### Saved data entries
*** Block opens ***

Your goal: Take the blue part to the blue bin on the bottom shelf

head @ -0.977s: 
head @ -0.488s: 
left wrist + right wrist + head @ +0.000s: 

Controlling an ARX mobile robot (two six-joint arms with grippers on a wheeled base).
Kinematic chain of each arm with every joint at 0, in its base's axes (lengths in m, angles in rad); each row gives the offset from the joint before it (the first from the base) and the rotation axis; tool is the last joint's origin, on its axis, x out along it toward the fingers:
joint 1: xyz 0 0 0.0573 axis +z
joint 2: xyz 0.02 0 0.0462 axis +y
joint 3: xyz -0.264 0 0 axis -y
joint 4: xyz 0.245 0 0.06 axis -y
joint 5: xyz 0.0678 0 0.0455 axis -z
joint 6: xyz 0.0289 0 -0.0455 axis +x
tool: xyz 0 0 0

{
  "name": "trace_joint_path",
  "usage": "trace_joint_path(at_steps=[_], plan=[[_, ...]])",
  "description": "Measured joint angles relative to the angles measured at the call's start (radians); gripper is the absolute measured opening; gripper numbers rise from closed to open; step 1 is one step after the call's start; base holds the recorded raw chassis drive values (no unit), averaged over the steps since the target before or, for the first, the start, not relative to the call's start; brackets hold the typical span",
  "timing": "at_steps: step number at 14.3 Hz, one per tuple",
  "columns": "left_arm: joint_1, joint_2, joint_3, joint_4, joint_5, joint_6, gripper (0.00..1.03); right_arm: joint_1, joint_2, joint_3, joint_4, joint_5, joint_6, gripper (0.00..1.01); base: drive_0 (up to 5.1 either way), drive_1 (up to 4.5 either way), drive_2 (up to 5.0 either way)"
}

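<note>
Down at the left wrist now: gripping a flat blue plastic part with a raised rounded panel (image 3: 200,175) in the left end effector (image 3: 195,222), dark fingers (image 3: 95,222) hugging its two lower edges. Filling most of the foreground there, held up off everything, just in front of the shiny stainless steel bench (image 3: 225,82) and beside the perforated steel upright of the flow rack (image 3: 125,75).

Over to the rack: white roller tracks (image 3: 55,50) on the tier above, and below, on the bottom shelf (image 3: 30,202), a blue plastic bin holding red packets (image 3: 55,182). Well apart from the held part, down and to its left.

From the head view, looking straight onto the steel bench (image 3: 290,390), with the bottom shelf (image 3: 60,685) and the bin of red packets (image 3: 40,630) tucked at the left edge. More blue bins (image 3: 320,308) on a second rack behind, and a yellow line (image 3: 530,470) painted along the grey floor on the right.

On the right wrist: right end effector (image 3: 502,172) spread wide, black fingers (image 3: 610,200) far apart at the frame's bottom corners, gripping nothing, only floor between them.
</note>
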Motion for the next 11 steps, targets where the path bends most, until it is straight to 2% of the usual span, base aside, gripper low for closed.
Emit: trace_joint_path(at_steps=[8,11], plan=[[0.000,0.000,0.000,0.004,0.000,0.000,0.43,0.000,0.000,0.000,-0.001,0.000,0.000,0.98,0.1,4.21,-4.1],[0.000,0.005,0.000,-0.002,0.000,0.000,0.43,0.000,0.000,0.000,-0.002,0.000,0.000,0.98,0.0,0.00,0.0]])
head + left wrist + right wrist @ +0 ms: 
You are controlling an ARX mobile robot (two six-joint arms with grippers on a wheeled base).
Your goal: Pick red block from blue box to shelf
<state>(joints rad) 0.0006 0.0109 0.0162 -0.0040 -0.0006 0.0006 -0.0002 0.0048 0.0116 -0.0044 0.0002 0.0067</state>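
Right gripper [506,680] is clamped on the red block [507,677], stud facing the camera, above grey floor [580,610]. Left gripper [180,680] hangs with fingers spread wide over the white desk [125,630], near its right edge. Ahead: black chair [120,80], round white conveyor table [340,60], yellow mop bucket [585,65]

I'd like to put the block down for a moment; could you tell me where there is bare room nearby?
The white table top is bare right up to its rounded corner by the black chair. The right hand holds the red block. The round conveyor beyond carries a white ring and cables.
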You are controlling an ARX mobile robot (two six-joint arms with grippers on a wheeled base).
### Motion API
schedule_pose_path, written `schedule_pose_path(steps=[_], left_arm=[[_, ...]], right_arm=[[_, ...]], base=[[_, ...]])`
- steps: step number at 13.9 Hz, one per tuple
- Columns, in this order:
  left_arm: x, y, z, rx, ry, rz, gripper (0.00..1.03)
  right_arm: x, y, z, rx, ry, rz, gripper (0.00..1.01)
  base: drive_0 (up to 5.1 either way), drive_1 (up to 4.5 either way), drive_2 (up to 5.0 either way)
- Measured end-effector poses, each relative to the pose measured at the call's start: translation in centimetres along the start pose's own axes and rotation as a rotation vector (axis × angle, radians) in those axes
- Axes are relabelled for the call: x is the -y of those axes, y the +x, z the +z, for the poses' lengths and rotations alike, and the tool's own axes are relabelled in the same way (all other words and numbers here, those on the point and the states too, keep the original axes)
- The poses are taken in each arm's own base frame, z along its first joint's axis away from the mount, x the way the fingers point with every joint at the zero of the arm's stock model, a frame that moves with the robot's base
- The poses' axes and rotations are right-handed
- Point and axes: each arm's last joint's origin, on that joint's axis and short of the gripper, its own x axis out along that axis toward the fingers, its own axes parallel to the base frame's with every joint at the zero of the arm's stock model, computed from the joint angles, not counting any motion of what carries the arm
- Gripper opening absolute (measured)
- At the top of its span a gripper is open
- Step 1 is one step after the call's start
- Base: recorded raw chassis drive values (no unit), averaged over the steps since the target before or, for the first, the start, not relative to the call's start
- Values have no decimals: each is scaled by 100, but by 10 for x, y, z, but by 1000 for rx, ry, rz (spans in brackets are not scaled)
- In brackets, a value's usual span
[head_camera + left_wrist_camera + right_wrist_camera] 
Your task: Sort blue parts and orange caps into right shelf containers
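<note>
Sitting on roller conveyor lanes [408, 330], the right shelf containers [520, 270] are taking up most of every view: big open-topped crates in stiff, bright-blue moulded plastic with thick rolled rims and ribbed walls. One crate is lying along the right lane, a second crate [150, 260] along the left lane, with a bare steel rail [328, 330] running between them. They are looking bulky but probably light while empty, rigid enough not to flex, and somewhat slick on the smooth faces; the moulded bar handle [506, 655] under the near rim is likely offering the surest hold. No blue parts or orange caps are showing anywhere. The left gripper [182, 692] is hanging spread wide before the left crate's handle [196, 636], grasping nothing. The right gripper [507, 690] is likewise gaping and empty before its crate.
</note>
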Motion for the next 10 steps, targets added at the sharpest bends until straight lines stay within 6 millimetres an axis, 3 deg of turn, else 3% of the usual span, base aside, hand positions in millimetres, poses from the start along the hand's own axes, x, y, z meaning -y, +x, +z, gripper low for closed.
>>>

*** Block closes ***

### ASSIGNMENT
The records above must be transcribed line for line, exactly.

### RESPONSE AREA
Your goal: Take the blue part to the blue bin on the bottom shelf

head @ -0.977s: 
head @ -0.488s: 
left wrist + right wrist + head @ +0.000s: 

Controlling an ARX mobile robot (two six-joint arms with grippers on a wheeled base).
Kinematic chain of each arm with every joint at 0, in its base's axes (lengths in m, angles in rad); each row gives the offset from the joint before it (the first from the base) and the rotation axis; tool is the last joint's origin, on its axis, x out along it toward the fingers:
joint 1: xyz 0 0 0.0573 axis +z
joint 2: xyz 0.02 0 0.0462 axis +y
joint 3: xyz -0.264 0 0 axis -y
joint 4: xyz 0.245 0 0.06 axis -y
joint 5: xyz 0.0678 0 0.0455 axis -z
joint 6: xyz 0.0289 0 -0.0455 axis +x
tool: xyz 0 0 0

{
  "name": "trace_joint_path",
  "usage": "trace_joint_path(at_steps=[_], plan=[[_, ...]])",
  "description": "Measured joint angles relative to the angles measured at the call's start (radians); gripper is the absolute measured opening; gripper numbers rise from closed to open; step 1 is one step after the call's start; base holds the recorded raw chassis drive values (no unit), averaged over the steps since the target before or, for the first, the start, not relative to the call's start; brackets hold the typical span",
  "timing": "at_steps: step number at 14.3 Hz, one per tuple",
  "columns": "left_arm: joint_1, joint_2, joint_3, joint_4, joint_5, joint_6, gripper (0.00..1.03); right_arm: joint_1, joint_2, joint_3, joint_4, joint_5, joint_6, gripper (0.00..1.01); base: drive_0 (up to 5.1 either way), drive_1 (up to 4.5 either way), drive_2 (up to 5.0 either way)"
}

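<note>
Down at the left wrist now: gripping a flat blue plastic part with a raised rounded panel (image 3: 200,175) in the left end effector (image 3: 195,222), dark fingers (image 3: 95,222) hugging its two lower edges. Filling most of the foreground there, held up off everything, just in front of the shiny stainless steel bench (image 3: 225,82) and beside the perforated steel upright of the flow rack (image 3: 125,75).

Over to the rack: white roller tracks (image 3: 55,50) on the tier above, and below, on the bottom shelf (image 3: 30,202), a blue plastic bin holding red packets (image 3: 55,182). Well apart from the held part, down and to its left.

From the head view, looking straight onto the steel bench (image 3: 290,390), with the bottom shelf (image 3: 60,685) and the bin of red packets (image 3: 40,630) tucked at the left edge. More blue bins (image 3: 320,308) on a second rack behind, and a yellow line (image 3: 530,470) painted along the grey floor on the right.

On the right wrist: right end effector (image 3: 502,172) spread wide, black fingers (image 3: 610,200) far apart at the frame's bottom corners, gripping nothing, only floor between them.
</note>
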Motion for the next 11 steps, targets where the path bends most, until it is straight to 2% of the usual span, base aside, gripper low for closed.
Emit: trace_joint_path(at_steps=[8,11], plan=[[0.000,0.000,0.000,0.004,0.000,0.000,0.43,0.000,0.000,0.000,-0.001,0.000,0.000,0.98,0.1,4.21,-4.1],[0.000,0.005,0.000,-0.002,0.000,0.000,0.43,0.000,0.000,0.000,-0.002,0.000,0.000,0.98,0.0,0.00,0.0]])
head + left wrist + right wrist @ +0 ms: 
You are controlling an ARX mobile robot (two six-joint arms with grippers on a wheeled base).
Your goal: Pick red block from blue box to shelf
<state>(joints rad) 0.0006 0.0109 0.0162 -0.0040 -0.0006 0.0006 -0.0002 0.0048 0.0116 -0.0044 0.0002 0.0067</state>
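Right gripper [506,680] is clamped on the red block [507,677], stud facing the camera, above grey floor [580,610]. Left gripper [180,680] hangs with fingers spread wide over the white desk [125,630], near its right edge. Ahead: black chair [120,80], round white conveyor table [340,60], yellow mop bucket [585,65]

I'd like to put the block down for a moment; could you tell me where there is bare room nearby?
The white table top is bare right up to its rounded corner by the black chair. The right hand holds the red block. The round conveyor beyond carries a white ring and cables.
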You are controlling an ARX mobile robot (two six-joint arms with grippers on a wheeled base).
### Motion API
schedule_pose_path, written `schedule_pose_path(steps=[_], left_arm=[[_, ...]], right_arm=[[_, ...]], base=[[_, ...]])`
- steps: step number at 13.9 Hz, one per tuple
- Columns, in this order:
  left_arm: x, y, z, rx, ry, rz, gripper (0.00..1.03)
  right_arm: x, y, z, rx, ry, rz, gripper (0.00..1.01)
  base: drive_0 (up to 5.1 either way), drive_1 (up to 4.5 either way), drive_2 (up to 5.0 either way)
- Measured end-effector poses, each relative to the pose measured at the call's start: translation in centimetres along the start pose's own axes and rotation as a rotation vector (axis × angle, radians) in those axes
- Axes are relabelled for the call: x is the -y of those axes, y the +x, z the +z, for the poses' lengths and rotations alike, and the tool's own axes are relabelled in the same way (all other words and numbers here, those on the point and the states too, keep the original axes)
- The poses are taken in each arm's own base frame, z along its first joint's axis away from the mount, x the way the fingers point with every joint at the zero of the arm's stock model, a frame that moves with the robot's base
- The poses' axes and rotations are right-handed
- Point and axes: each arm's last joint's origin, on that joint's axis and short of the gripper, its own x axis out along that axis toward the fingers, its own axes parallel to the base frame's with every joint at the zero of the arm's stock model, computed from the joint angles, not counting any motion of what carries the arm
- Gripper opening absolute (measured)
- At the top of its span a gripper is open
- Step 1 is one step after the call's start
- Base: recorded raw chassis drive values (no unit), averaged over the steps since the target before or, for the first, the start, not relative to the call's start
- Values have no decimals: each is scaled by 100, but by 10 for x, y, z, but by 1000 for rx, ry, rz (spans in brackets are not scaled)
- In brackets, a value's usual span
[head_camera + left_wrist_camera + right_wrist_camera] 
Your task: Sort blue parts and orange caps into right shelf containers
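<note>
Sitting on roller conveyor lanes [408, 330], the right shelf containers [520, 270] are taking up most of every view: big open-topped crates in stiff, bright-blue moulded plastic with thick rolled rims and ribbed walls. One crate is lying along the right lane, a second crate [150, 260] along the left lane, with a bare steel rail [328, 330] running between them. They are looking bulky but probably light while empty, rigid enough not to flex, and somewhat slick on the smooth faces; the moulded bar handle [506, 655] under the near rim is likely offering the surest hold. No blue parts or orange caps are showing anywhere. The left gripper [182, 692] is hanging spread wide before the left crate's handle [196, 636], grasping nothing. The right gripper [507, 690] is likewise gaping and empty before its crate.
</note>
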Motion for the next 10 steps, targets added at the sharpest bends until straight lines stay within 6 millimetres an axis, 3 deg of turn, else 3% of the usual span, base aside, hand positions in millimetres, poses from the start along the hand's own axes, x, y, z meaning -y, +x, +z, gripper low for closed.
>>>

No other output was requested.